Before you write out the listing, remove the pictures; everything else stays exactly as it is.
** Opening GIVEN MATERIAL block **
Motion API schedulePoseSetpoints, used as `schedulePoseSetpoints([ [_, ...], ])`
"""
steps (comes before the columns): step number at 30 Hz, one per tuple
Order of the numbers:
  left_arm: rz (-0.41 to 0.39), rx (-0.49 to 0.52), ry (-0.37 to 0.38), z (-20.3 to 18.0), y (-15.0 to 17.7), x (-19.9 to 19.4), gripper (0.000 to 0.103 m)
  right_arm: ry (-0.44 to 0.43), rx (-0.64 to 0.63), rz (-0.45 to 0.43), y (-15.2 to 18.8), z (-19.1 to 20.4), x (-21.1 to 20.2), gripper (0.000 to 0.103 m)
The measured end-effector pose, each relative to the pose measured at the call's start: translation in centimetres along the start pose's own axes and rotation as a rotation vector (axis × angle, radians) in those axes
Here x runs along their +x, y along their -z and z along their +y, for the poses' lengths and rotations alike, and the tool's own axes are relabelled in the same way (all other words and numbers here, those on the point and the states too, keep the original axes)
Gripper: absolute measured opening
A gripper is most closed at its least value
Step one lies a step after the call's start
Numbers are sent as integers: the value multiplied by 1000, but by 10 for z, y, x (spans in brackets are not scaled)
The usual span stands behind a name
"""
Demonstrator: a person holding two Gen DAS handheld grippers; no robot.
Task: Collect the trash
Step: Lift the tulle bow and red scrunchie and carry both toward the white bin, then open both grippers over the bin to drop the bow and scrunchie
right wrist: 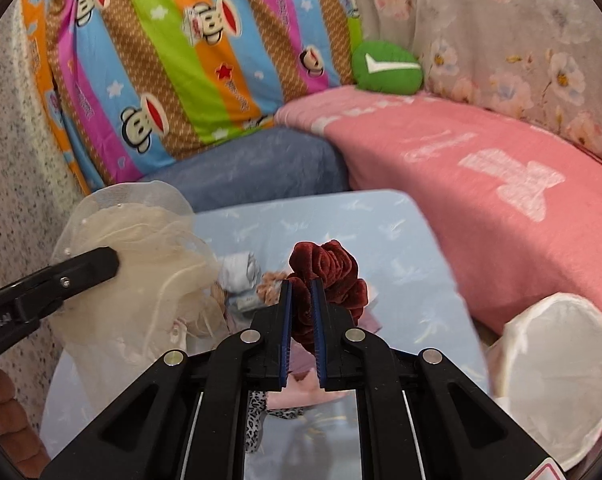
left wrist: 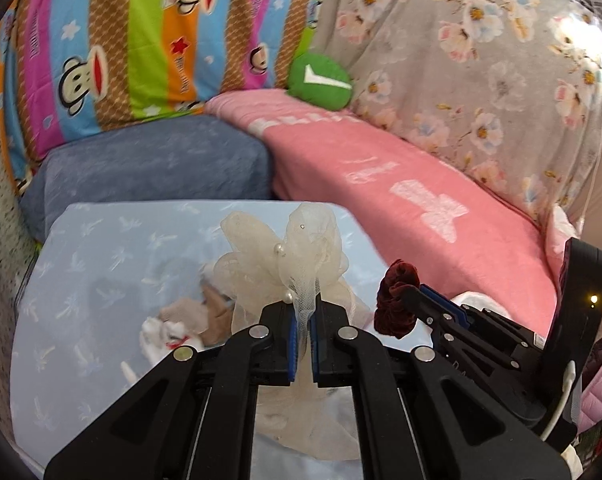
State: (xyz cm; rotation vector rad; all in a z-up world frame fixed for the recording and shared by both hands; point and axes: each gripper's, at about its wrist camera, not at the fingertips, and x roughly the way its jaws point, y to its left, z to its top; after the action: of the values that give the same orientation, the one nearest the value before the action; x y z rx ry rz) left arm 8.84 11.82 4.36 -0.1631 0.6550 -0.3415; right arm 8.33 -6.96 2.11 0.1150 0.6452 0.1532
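My left gripper is shut on a cream tulle bow with pearl beads, held above the light blue table. The same bow shows at the left of the right wrist view, pinched by the left gripper's fingers. My right gripper is shut on a dark red velvet scrunchie, lifted over the table. In the left wrist view that scrunchie hangs from the right gripper's fingertips at the right. Several small cloth items lie on the table beneath.
A white round fabric bin lies on its side at the table's right. Behind are a blue cushion, a pink blanket, a striped monkey-print quilt, a green cushion and floral fabric. Leopard-print cloth lies near the front.
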Motion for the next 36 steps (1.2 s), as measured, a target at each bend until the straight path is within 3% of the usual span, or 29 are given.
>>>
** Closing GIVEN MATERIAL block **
**PROBLEM SOLUTION**
Motion API schedulePoseSetpoints, used as `schedulePoseSetpoints([ [_, ...], ])`
"""
steps (comes before the columns): step number at 30 Hz, one per tuple
Order of the numbers:
  left_arm: rz (-0.41 to 0.39), rx (-0.49 to 0.52), ry (-0.37 to 0.38), z (-20.3 to 18.0), y (-15.0 to 17.7), x (-19.9 to 19.4), gripper (0.000 to 0.103 m)
  right_arm: ry (-0.44 to 0.43), rx (-0.64 to 0.63), rz (-0.45 to 0.43), y (-15.2 to 18.8), z (-19.1 to 20.4), x (-21.1 to 20.2), gripper (0.000 to 0.103 m)
The measured end-effector pose, each relative to the pose measured at the call's start: translation in centimetres along the start pose's own axes and rotation as a rotation vector (axis × angle, radians) in those axes
Here x runs along their +x, y along their -z and z along their +y, for the poses' lengths and rotations alike, and the tool's own axes are relabelled in the same way (all other words and numbers here, those on the point and the states too, keep the original axes)
Gripper: absolute measured opening
A gripper is most closed at its least value
Step one lies a step after the call's start
Numbers are sent as integers: the value multiplied by 1000, but by 10 for z, y, x (spans in brackets are not scaled)
The usual span stands behind a name
"""
Demonstrator: a person holding two Gen DAS handheld grippers; no robot.
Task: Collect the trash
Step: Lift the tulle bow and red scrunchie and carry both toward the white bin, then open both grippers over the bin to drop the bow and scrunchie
right wrist: 
left wrist: 
State: (xyz cm; rotation vector rad; all in a z-up world frame fixed for the recording and shared by both hands; point and axes: each gripper's, at about its wrist camera, not at the fingertips, and x roughly the way its jaws point, y to its left, z to its top; after the action: of the values that give the same orientation, the one nearest the value before the action; x y z rx ry rz) left arm 8.84 11.82 4.36 -0.1631 0.6550 -0.3415; right arm 8.33 -6.96 2.11 0.1150 0.6452 0.1532
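My left gripper is shut on a cream tulle bow with pearl beads, held above the light blue table. The same bow shows at the left of the right wrist view, pinched by the left gripper's fingers. My right gripper is shut on a dark red velvet scrunchie, lifted over the table. In the left wrist view that scrunchie hangs from the right gripper's fingertips at the right. Several small cloth items lie on the table beneath.
A white round fabric bin lies on its side at the table's right. Behind are a blue cushion, a pink blanket, a striped monkey-print quilt, a green cushion and floral fabric. Leopard-print cloth lies near the front.
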Motion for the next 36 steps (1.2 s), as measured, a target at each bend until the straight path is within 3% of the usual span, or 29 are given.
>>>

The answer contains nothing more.